• _PROBLEM DESCRIPTION_
Look through the entries below and report every line that has "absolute".

■ ■ ■ ■

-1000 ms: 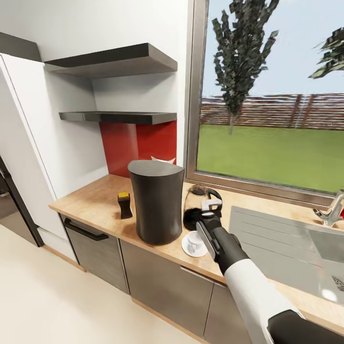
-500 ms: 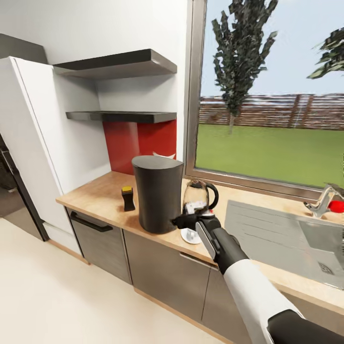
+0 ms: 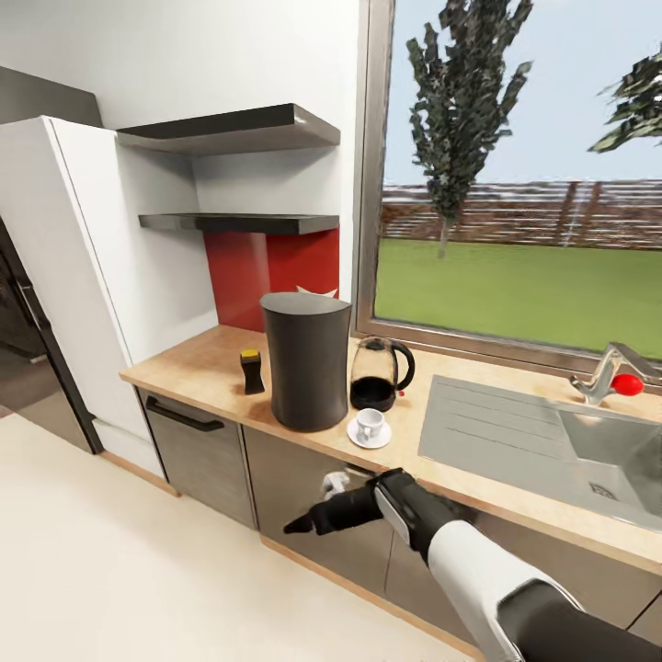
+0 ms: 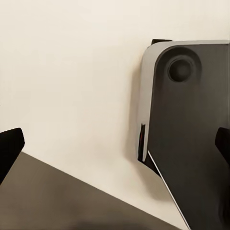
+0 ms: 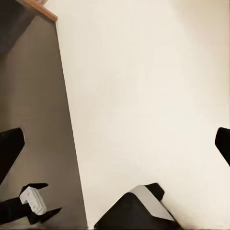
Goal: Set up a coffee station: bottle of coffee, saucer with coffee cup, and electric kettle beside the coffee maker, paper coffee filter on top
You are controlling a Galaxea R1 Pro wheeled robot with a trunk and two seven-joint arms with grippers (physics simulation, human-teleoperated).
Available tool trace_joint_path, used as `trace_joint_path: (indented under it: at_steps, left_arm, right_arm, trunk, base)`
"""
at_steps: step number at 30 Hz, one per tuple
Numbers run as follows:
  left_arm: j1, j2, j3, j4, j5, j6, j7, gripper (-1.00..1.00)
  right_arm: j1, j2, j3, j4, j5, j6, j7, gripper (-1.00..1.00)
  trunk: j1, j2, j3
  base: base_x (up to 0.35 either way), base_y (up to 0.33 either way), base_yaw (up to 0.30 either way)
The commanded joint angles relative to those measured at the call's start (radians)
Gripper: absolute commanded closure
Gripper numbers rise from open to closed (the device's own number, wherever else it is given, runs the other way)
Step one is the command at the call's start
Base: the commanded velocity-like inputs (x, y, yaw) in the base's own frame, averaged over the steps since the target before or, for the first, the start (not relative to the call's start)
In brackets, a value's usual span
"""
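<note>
At centre-left on the countertop stands the bottle of coffee, then the coffee maker with the paper coffee filter apparently on top, electric kettle, and coffee cup on saucer. The setup looks nearly complete. Lower centre, the right gripper hangs open.

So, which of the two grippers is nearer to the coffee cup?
Right. The right gripper is below the countertop edge, in front of the cabinet fronts, just down from the coffee cup. The left gripper is down over the floor by the robot's base, farther away.
</note>
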Motion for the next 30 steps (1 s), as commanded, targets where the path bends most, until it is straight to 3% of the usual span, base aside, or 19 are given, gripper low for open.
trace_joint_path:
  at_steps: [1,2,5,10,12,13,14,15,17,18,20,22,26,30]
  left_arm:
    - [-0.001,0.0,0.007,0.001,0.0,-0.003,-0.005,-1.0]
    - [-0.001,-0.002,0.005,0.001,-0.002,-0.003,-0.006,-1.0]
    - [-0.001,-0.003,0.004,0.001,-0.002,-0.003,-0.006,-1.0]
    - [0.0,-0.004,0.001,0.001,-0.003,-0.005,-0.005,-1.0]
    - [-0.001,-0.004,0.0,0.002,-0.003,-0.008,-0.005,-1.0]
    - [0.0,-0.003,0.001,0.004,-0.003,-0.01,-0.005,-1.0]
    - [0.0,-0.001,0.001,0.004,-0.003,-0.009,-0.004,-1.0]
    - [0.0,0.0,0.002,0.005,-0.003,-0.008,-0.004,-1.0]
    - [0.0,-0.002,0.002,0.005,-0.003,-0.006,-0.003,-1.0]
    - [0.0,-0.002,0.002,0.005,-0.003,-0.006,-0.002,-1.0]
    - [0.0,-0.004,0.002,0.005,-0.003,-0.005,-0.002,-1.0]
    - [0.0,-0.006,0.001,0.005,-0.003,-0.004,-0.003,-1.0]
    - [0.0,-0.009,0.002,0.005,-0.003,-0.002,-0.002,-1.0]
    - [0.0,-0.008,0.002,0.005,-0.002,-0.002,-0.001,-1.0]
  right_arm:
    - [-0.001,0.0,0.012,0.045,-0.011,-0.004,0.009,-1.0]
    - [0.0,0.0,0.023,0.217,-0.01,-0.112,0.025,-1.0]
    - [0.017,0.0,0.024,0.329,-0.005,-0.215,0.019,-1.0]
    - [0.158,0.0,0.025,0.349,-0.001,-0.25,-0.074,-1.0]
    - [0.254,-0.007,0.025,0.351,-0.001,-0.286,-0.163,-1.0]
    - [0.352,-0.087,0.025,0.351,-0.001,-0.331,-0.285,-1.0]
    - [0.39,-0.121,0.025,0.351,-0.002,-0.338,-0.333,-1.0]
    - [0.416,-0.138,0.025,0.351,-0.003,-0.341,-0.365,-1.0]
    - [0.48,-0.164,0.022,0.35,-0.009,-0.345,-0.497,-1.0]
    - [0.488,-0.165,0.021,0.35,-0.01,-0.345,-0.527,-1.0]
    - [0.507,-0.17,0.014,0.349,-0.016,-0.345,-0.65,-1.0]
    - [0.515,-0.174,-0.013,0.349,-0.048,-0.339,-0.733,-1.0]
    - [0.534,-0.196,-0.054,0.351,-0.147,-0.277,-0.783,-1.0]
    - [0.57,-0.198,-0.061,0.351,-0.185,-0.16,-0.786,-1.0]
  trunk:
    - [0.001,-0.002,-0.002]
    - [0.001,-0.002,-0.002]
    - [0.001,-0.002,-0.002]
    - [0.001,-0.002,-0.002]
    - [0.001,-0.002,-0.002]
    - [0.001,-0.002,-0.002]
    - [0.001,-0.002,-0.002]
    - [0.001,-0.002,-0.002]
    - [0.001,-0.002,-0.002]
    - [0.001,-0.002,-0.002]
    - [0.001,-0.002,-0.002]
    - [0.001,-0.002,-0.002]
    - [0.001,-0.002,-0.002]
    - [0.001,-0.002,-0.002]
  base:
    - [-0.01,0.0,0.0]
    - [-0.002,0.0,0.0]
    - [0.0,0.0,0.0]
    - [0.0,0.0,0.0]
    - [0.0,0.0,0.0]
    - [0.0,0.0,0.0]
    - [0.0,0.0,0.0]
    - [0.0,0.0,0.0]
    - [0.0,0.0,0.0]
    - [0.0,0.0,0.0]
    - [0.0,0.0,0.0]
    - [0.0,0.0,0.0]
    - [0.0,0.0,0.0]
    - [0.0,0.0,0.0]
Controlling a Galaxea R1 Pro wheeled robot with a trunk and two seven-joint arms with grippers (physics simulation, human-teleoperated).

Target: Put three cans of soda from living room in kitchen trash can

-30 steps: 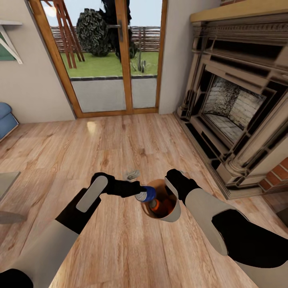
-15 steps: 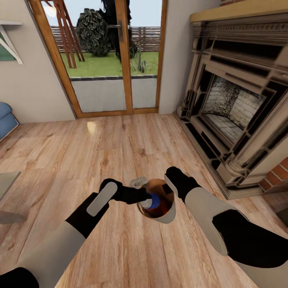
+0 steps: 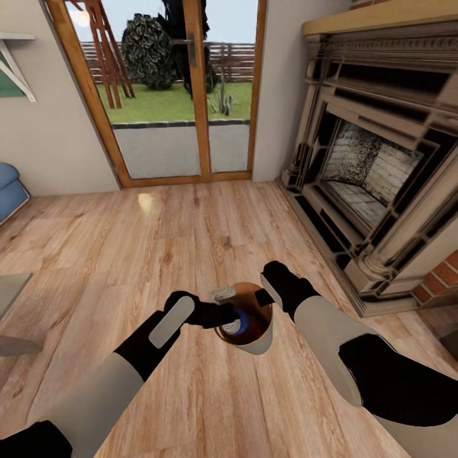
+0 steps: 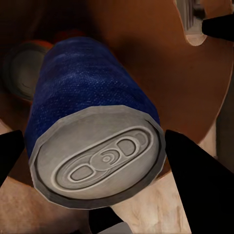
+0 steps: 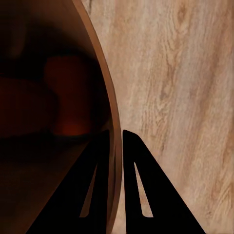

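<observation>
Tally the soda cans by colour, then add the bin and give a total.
Dark blue soda can with a grey metal top, between the left gripper's fingers: 1
Orange soda can with a grey top, inside the bin: 1
Round tapered bin, grey-tan outside, brown inside: 1
Total: 3
A small grey object by the bin is too unclear to count.

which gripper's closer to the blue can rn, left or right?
Left. The left gripper is shut on the blue can, holding it in the mouth of the trash can. The right gripper is pinching the bin's rim on the opposite side, off the can.
</observation>
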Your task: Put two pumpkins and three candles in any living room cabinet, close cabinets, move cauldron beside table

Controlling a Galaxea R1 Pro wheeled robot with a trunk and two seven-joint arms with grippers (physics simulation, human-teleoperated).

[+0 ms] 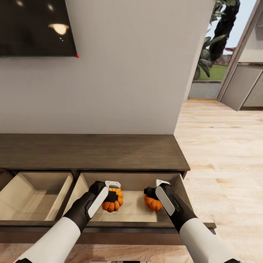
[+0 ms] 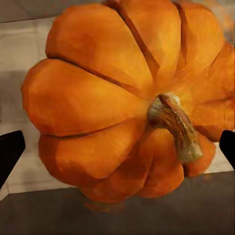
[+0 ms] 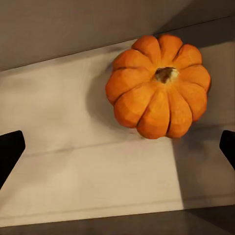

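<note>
Two pumpkins sit in the open right-hand drawer of the cabinet [image 1: 91, 151], a low dark-brown wood unit with pale, smooth drawer interiors. The left pumpkin [image 1: 113, 200] lies just under the left gripper [image 1: 110, 191]; in the left wrist view this pumpkin [image 2: 127, 103] sits very close between the dark fingertips [image 2: 10, 154], which stand spread wide at either edge, so the jaws look released around it and not pressing it. The right pumpkin [image 1: 152, 202] rests on the drawer floor beside the right gripper [image 1: 153, 190]; in the right wrist view that pumpkin [image 3: 159, 85] lies clear of the parted fingertips [image 3: 10, 147], untouched, jaws let go. Both pumpkins are squat, deeply ribbed, matte orange, each with a short, rough, tan stem. They look light and firm, unlikely to deform, though the rounded lobes could roll or slip from smooth pads. The safest hold would likely be across the widest girth, with pads seated in the grooves between ribs, not on the stem. A second drawer [image 1: 33, 195] stands open to the left.
</note>
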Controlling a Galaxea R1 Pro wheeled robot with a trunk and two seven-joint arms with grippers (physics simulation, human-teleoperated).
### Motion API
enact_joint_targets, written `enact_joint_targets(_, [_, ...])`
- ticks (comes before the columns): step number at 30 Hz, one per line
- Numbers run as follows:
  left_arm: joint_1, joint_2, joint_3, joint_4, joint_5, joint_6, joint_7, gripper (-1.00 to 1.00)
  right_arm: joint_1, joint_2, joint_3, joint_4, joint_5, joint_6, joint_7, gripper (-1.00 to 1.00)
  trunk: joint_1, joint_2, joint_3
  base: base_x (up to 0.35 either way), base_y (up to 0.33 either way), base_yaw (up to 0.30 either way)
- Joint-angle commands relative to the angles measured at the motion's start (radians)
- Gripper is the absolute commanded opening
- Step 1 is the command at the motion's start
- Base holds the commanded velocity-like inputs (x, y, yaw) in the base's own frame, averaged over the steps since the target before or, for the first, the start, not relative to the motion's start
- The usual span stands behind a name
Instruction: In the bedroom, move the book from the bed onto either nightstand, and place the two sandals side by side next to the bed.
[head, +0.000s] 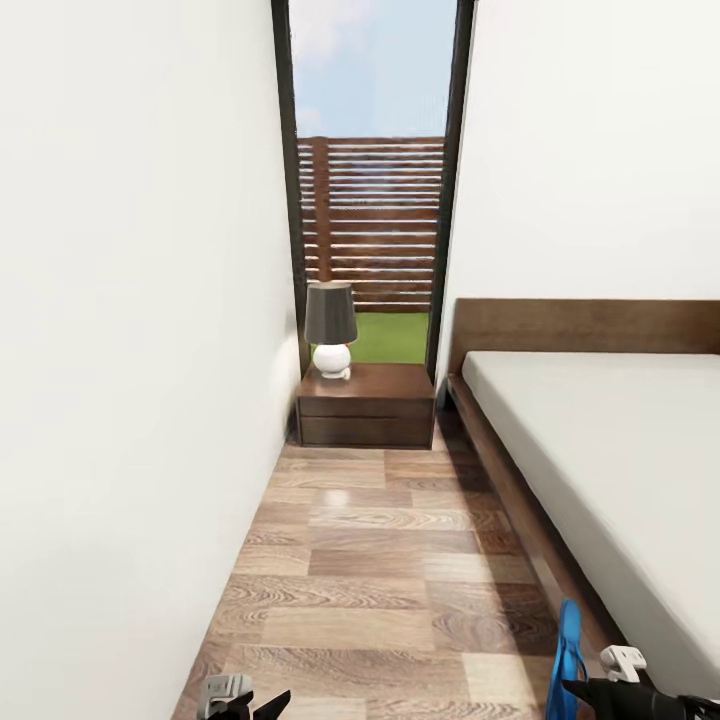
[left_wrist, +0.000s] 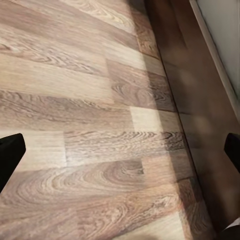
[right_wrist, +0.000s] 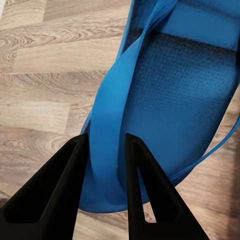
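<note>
I have one sandal (right_wrist: 165, 100) pinched by its strap between the fingers of my right gripper (right_wrist: 106, 150), hanging above the floor (head: 380, 560) just beside the bed (head: 600, 450). In the head view it shows as a blue strip at the bed frame's near edge, with the right gripper just under it. My left gripper (left_wrist: 120, 145) is spread wide and holds nothing; its fingertips frame bare planks and the dark bed frame.

As I judge it, the task is in its early part. This sandal is lifted but not yet set down, and I can't see its partner, so the pair is not yet side by side. The book isn't on the part of the mattress I can see, nor on the nightstand (head: 366, 400) ahead, which carries just a lamp (head: 331, 328) under the window (head: 372, 180). So the book step looks undone.
</note>
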Motion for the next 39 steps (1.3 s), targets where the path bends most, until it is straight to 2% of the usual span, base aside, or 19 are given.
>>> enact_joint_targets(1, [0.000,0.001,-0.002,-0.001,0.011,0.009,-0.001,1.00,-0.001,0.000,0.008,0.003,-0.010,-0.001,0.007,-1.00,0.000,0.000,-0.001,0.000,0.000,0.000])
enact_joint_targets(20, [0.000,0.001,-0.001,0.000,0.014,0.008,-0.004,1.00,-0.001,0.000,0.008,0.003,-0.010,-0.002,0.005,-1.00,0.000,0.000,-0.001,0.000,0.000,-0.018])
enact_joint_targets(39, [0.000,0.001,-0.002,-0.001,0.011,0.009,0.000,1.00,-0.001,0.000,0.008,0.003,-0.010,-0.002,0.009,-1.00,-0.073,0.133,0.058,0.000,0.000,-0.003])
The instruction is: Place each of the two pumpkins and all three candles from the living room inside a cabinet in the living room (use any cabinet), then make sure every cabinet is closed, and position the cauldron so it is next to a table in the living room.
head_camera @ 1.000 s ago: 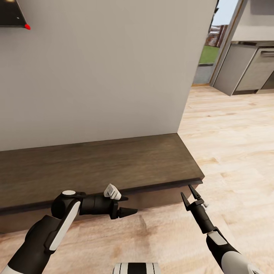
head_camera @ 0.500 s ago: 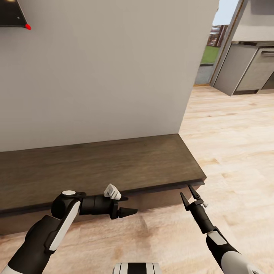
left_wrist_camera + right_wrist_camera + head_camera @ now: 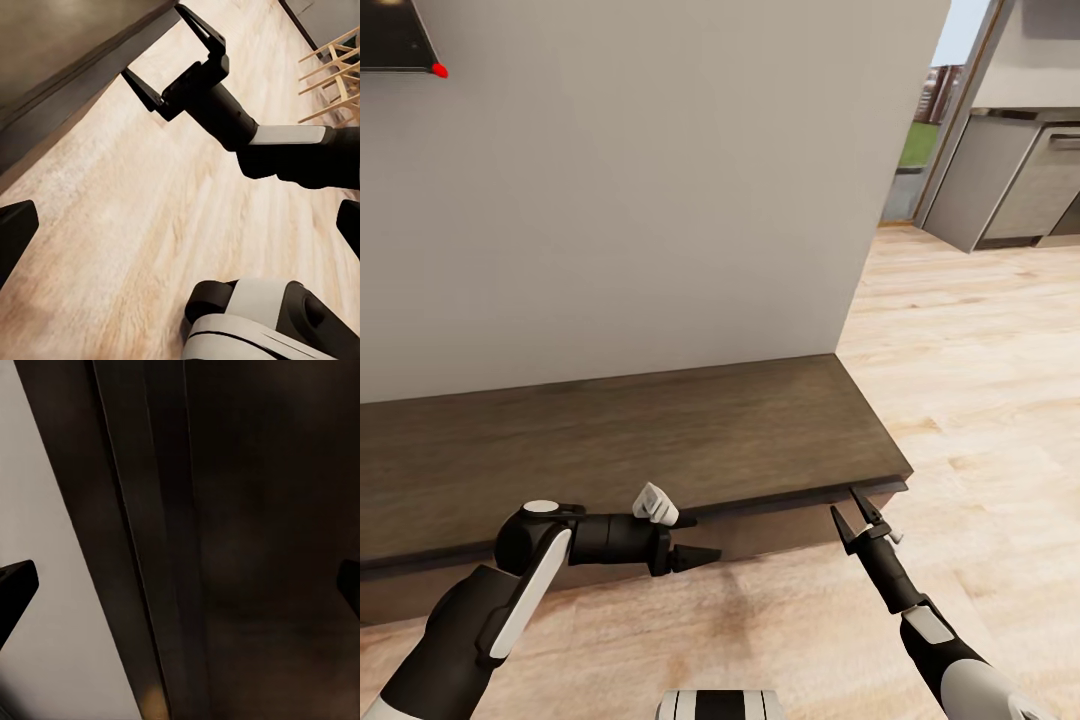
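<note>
The cabinet (image 3: 620, 440) is a long, low, dark brown unit against the wall, with its fronts shut. My right gripper (image 3: 844, 502) is open, its fingertips just under the top's lip at the cabinet's front right corner. The right wrist view shows the dark cabinet front (image 3: 255, 547) very close between the spread fingers of the right gripper (image 3: 180, 585). My left gripper (image 3: 703, 537) hangs open and empty in front of the cabinet's middle, pointing right. In the left wrist view the right gripper (image 3: 154, 41) stands at the cabinet edge (image 3: 75, 67). Pumpkins, candles, cauldron and table are out of view.
A grey wall (image 3: 660, 200) rises behind the cabinet, with a black screen corner (image 3: 390, 35) at the upper left. Light wood floor (image 3: 980, 380) stretches right toward grey kitchen units (image 3: 1010, 180) and a doorway (image 3: 920, 150). A wooden chair (image 3: 337, 67) stands behind my right arm.
The whole picture has shifted slightly, so the camera moved. My right gripper has come closer to the cabinet's front corner, under the lip. The left arm holds its pose.
</note>
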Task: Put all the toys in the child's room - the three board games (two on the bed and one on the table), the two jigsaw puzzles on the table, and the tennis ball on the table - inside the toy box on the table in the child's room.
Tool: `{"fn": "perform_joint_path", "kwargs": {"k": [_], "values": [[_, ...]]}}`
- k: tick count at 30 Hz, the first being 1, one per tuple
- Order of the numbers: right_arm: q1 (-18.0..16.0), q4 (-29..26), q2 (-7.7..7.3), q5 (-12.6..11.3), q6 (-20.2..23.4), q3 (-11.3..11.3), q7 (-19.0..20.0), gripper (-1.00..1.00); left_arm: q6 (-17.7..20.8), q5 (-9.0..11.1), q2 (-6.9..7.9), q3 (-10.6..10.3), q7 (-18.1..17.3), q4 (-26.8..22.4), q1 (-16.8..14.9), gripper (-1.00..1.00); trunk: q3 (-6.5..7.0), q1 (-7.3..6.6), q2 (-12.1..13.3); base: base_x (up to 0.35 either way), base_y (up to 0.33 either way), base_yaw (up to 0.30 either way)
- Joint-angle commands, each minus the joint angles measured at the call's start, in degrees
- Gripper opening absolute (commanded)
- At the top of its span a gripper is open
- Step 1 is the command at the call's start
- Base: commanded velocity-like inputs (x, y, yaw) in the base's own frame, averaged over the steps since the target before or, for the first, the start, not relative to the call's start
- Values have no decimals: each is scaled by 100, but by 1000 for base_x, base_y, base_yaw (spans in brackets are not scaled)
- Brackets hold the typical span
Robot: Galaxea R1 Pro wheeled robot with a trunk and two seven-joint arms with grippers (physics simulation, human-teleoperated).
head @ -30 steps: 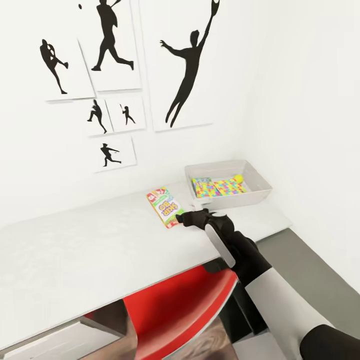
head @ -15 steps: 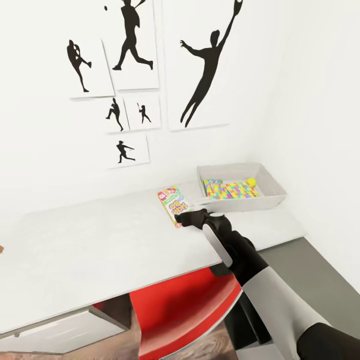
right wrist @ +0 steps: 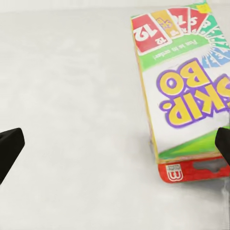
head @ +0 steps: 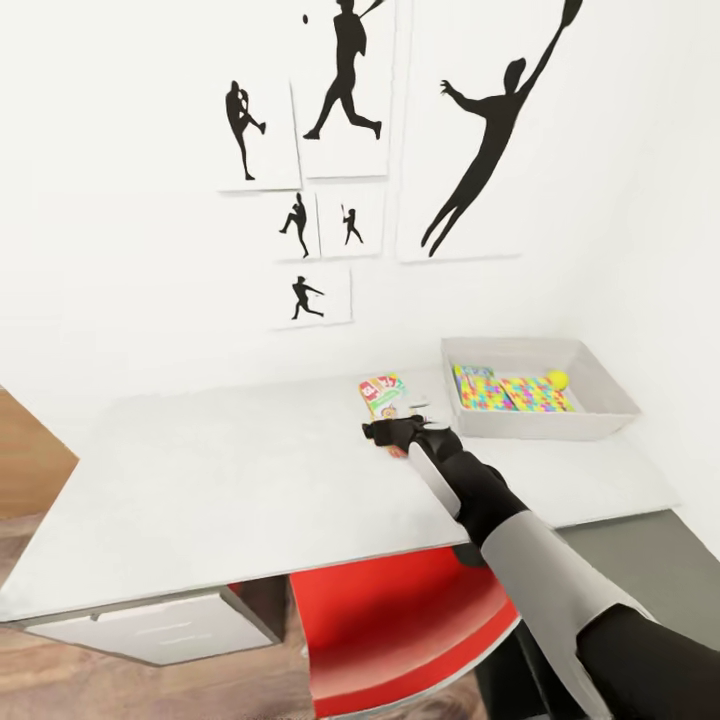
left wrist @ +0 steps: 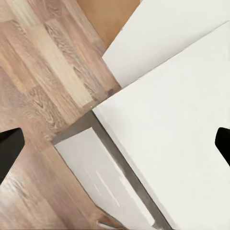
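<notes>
Swinging left, the head camera has shifted the whole scene rightward, while the right gripper stays at the near end of the SKIP BO box, fingers spread wide. That box lies flat on the table, just beside the toy box, which holds two jigsaw puzzles and the tennis ball. Left gripper: fingers apart over the table's corner.

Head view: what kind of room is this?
Likely a child's bedroom or playroom: baseball silhouette prints on the wall, a SKIP BO game box on the desk, and a tray holding jigsaw puzzles.
</notes>
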Motion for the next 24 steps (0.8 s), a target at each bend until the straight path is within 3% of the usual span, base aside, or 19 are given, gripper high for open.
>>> {"fn": "perform_joint_path", "kwargs": {"k": [1,4,5,6,7,8,9,10,11,16,19,20,22,24], "values": [[-16,33,-1,-64,-31,18,-54,100,21,-12,72,-316,332,-12,-265,100,-10,2,-12,0,0,297],[-28,70,-6,-69,-78,8,-54,100,35,-53,141,-879,916,-32,-791,100,-10,2,-12,0,0,297],[-34,78,-16,-69,-99,0,-56,100,53,-61,210,-1262,1269,-44,-1084,100,-10,2,-12,0,0,297],[-37,78,-21,-69,-114,-6,-57,100,64,-65,257,-1475,1434,-48,-1241,100,-10,2,-12,0,0,297],[-45,77,-46,-68,-163,-27,-59,100,80,-71,327,-1900,1681,-54,-1535,100,-10,2,-12,0,0,297],[-58,62,-95,-65,-253,-137,-61,100,100,-72,391,-2753,1935,-69,-2062,100,-10,2,-12,0,0,297],[-61,55,-117,-62,-276,-223,-62,100,111,-68,390,-3186,1997,-100,-2292,100,-11,2,-12,0,0,277],[-64,53,-127,-61,-283,-269,-62,100,116,-60,385,-3406,2018,-116,-2396,100,-11,2,-12,0,0,241],[-134,69,-210,-59,-299,-473,-54,100,126,-5,323,-4177,2033,-154,-2748,100,-11,2,-12,0,0,99],[-297,232,-483,-70,-308,-636,-49,100,275,159,234,-4677,1906,-177,-3169,100,-12,2,-12,0,0,49],[-358,279,-549,-73,-307,-660,-50,100,400,291,210,-4759,1809,-183,-3366,100,-12,2,-12,0,0,13],[-432,412,-613,-79,-287,-694,-52,100,455,480,81,-4843,1736,-184,-3441,100,-12,2,-12,0,0,5],[-558,663,-668,-86,-275,-779,-53,100,468,613,-187,-4964,1676,-182,-3429,100,-12,2,-12,0,0,3],[-769,1189,-686,-91,-298,-1004,-54,100,436,672,-671,-5145,1660,-181,-3302,100,-12,2,-12,0,0,1]]}}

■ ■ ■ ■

• _RESPONSE TO THE TASK_
Gripper: absolute commanded closure
- Gripper is the absolute commanded opening
- Gripper opening absolute (commanded)

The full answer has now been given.